The logic is straightforward: banks have been running very high credit-deposit ratios. A surge of foreign debt capital eases that pressure, boosts deposit growth, and creates conditions for the short end of the yield curve to gradually decline — a direct tailwind for fixed income investors over the next 12 to 24 months.
Why duration funds disappointed, and what comes next
FY26 was a frustrating year for debt investors who moved beyond liquid funds. Liquid and money market funds delivered reasonable returns, but every duration fund — corporate bond funds, banking and PSU debt funds, and longer-maturity products — underperformed cash. After two years of bond market volatility, investor confidence in duration plays is understandably low.

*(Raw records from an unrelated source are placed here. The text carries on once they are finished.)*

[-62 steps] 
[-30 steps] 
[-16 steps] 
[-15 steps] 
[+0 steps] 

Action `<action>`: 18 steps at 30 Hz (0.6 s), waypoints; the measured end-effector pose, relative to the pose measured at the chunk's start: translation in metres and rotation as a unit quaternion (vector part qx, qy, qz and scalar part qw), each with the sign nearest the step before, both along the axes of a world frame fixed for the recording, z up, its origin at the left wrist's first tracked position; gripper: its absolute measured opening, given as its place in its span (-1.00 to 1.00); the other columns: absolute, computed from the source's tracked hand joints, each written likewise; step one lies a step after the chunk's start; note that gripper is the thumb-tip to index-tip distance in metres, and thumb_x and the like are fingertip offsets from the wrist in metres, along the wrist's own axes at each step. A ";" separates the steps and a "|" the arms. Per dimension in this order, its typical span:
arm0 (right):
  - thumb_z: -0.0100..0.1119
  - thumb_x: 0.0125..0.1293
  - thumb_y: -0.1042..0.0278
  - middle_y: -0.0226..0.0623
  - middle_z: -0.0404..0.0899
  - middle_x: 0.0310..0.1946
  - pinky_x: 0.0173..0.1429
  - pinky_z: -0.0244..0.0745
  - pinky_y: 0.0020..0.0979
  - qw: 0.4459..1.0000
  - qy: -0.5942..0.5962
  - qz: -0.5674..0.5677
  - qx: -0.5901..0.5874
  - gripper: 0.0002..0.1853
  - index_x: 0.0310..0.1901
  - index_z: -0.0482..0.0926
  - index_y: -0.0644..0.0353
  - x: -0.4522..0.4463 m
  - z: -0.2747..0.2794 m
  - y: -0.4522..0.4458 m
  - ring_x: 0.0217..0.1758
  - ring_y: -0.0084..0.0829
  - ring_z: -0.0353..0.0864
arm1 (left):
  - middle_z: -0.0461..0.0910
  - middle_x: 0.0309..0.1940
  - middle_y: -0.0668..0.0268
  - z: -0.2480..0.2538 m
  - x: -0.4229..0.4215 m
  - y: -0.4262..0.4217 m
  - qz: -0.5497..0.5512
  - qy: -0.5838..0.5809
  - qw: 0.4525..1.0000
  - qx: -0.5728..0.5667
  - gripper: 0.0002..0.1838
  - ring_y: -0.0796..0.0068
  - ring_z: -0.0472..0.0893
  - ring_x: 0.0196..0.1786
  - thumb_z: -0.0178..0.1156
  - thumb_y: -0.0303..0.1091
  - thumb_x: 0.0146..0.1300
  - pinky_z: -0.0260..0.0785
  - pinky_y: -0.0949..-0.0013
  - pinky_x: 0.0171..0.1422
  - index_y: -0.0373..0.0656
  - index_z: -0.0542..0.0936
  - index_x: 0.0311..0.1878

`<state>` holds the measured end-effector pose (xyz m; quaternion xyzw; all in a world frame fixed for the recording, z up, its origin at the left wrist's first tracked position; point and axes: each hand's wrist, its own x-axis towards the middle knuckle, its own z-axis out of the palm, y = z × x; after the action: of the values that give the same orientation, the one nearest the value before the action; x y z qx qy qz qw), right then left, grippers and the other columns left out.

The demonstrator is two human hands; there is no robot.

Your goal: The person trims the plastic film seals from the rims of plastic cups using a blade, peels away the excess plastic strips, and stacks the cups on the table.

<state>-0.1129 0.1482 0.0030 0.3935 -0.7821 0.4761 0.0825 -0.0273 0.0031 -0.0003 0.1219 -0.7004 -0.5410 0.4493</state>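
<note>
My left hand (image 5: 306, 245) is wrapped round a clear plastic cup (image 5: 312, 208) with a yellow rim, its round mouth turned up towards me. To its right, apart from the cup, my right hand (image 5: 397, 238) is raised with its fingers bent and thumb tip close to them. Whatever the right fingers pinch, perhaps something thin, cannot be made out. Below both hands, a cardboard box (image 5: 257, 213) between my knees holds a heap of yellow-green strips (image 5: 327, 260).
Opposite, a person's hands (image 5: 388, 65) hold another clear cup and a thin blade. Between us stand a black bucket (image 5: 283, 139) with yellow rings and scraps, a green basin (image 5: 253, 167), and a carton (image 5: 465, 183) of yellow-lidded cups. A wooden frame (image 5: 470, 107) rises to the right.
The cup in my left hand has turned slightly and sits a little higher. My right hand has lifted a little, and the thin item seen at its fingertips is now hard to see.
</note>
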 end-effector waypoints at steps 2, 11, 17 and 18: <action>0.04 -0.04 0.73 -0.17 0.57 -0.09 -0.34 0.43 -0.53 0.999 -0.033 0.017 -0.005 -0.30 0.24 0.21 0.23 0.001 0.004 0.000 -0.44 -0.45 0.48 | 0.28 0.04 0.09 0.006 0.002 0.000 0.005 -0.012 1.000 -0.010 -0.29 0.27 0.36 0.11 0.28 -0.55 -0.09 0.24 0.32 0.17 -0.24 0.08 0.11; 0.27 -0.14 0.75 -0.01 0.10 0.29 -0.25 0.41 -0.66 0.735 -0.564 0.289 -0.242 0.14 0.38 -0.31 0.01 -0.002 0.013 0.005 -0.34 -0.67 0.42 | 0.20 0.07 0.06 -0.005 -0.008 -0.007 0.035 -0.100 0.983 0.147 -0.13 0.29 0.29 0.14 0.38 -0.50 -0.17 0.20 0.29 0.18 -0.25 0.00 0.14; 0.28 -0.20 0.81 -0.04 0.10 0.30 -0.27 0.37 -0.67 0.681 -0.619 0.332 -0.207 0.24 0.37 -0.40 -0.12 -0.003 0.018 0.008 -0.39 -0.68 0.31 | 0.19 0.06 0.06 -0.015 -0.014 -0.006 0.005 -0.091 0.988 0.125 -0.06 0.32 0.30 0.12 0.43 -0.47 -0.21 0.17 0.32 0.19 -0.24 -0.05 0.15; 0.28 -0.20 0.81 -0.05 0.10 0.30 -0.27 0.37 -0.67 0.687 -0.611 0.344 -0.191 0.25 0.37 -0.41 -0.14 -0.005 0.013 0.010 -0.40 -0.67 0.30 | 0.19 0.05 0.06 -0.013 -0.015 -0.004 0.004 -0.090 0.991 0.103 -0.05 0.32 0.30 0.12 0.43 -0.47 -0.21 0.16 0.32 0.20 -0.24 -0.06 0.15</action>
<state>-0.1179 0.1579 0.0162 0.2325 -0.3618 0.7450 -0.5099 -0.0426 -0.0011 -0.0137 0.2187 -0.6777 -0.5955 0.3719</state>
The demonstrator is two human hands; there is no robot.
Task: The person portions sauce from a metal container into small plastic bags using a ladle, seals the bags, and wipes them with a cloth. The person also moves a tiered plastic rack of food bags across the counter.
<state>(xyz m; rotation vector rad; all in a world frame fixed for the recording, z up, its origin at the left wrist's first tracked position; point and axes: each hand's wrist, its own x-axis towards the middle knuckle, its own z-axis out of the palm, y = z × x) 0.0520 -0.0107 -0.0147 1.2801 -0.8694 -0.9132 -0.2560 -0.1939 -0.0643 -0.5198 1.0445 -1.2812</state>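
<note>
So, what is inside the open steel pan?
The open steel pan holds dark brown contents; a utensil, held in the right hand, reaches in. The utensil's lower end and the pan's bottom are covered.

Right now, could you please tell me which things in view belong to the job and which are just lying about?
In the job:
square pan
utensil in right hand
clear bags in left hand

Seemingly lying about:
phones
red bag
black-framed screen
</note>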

Dalal acknowledges the hesitation but cautions against letting past performance drive future decisions. The environment has shifted. However, he is equally clear that the road ahead will not be a smooth, uninterrupted decline in bond yields. Investors should expect continued volatility even as the broader direction turns favourable.
The case for target maturity funds right now
For investors ready to take that "leap of faith," Dalal's top recommendation is target maturity funds — and the logic is compelling. These funds invest in a fixed basket of bonds and hold them to maturity, delivering predictable, high-quality returns for investors who stay the course. Volatility along the way matters far less when the endpoint return is largely locked in.
- 1-year target maturity
- 3–5 year tenors
- Up to 10-year options
- AAA CPSE bonds
- AAA NBFC paper
The market currently offers target maturity funds across a wide range of maturities — from one year all the way to ten — and across asset quality tiers, from AAA-rated CPSEs to AAA NBFCs. This gives investors the flexibility to match duration with their own financial horizon while staying in high-quality paper. For anyone with a 12 to 24-month outlook, Dalal believes this is where the fixed income opportunity of the current cycle lies.